La vague des grandes rénovations avait pris de l'ampleur dans les années 1990. Des rénovations importantes ont été réalisées depuis 2000 sur 35% des bâtiments opérationnels : travaux d'isolation, d'étanchéité, de ventilation, d'abreuvement ou de récupération des déjections. Mais, fin 2004, il reste 22% des bâtiments de plus de 15 ans demeurés en l'état. On sait aussi que ces bâtiments n'offrent que rarement des parcours (moins de 8%) et que l'on a recensé seulement 74 parcours avec abris sans bâtiment en dur.
Forte densité des élevages
La concentration des élevages de chair est bien réelle dans le Morbihan. Les 5 cantons offrant le maximum de surfaces sont St Jean Brévelay et Baud, loin devant Rochefort en Terre, Locminé et Gourin. Avec plus de 100 000 m2 de surface chacun, ces 5 cantons se partagent un tiers de la surface de bâtiments du département.
Viennent ensuite les cantons d'Allaire, Hennebont, Josselin, Guémené/Scorff, Le Faouët et Grand-Champ qui abritent tous plus de 80 000 m2 pour un total de 40% du département.
Les autres cantons du département occupant les 1/3 du territoire se partagent le dernier quart des élevages. Les cantons littoraux abritent très peu de bâtiments avicoles.
La dinde reste la reine du poulailler
Avec 742 éleveurs de dindes pour une production de 19, 6 millions de têtes en 2004, le département occupe une première place qui n'est pas sans risque dans la conjoncture difficile actuelle. Cette production est confrontée à une concurrence croissante des pays voisins ou de façon plus indirecte par le biais des produits saumurés importés.

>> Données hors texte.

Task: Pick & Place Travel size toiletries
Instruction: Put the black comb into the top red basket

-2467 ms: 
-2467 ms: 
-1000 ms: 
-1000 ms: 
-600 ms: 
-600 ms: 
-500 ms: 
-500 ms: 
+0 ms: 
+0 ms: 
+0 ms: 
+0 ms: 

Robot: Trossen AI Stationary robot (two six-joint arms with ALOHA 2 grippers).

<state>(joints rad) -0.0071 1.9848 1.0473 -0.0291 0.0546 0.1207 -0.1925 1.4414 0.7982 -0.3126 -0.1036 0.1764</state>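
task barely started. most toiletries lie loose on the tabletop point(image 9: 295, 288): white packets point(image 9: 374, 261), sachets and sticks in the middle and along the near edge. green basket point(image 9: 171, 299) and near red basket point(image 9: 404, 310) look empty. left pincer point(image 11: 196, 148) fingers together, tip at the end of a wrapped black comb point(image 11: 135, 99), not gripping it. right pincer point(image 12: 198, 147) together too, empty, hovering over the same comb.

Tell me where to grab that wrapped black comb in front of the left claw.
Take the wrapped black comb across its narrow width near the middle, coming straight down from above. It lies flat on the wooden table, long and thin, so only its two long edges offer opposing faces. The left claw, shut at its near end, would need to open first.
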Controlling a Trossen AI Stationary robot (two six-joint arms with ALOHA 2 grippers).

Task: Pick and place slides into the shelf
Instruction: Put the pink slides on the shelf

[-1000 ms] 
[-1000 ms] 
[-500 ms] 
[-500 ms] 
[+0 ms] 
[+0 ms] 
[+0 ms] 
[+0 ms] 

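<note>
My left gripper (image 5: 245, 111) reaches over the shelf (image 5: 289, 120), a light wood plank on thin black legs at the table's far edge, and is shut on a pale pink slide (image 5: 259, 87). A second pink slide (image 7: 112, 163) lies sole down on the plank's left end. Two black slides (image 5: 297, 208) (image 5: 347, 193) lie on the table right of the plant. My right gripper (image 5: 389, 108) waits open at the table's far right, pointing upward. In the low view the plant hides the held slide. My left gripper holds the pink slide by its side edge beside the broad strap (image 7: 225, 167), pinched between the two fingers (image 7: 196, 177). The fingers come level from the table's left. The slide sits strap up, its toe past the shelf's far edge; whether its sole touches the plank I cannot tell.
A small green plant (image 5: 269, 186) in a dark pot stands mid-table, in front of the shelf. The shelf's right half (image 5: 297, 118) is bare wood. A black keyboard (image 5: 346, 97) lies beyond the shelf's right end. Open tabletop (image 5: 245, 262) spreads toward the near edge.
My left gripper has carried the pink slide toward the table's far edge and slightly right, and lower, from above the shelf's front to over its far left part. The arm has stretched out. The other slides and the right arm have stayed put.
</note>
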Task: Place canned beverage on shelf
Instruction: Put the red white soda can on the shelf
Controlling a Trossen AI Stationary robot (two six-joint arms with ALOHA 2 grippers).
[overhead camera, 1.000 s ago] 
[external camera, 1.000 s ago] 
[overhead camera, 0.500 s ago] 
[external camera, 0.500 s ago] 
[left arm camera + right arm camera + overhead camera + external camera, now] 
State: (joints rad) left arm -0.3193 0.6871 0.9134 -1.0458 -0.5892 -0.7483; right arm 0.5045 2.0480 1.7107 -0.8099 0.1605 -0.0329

Les éleveurs sont aussi confrontés à de nouveaux problèmes sanitaires depuis l'interdiction des farines animales et de produits à base de nifursol.
Parfois élevés alternativement avec les dindes, les 66 millions de poulets produits par 539 éleveurs offrent à peine plus de variété. Le poulet standard représente près des 2/3 de la production départementale et le poulet léger, type export, plus du quart. Quelques dizaines d'éleveurs font du poulet certifié, du poulet label, des coquelets ou des chapons.
Outre 63 éleveurs de pintades (de moins en moins nombreux chaque année),on note 115 éleveurs de canards à rôtir pour plus de 5 millions de têtes en 2004 avec 13% de la production nationale, ainsi que quelques nouveaux éleveurs de canards à gaver.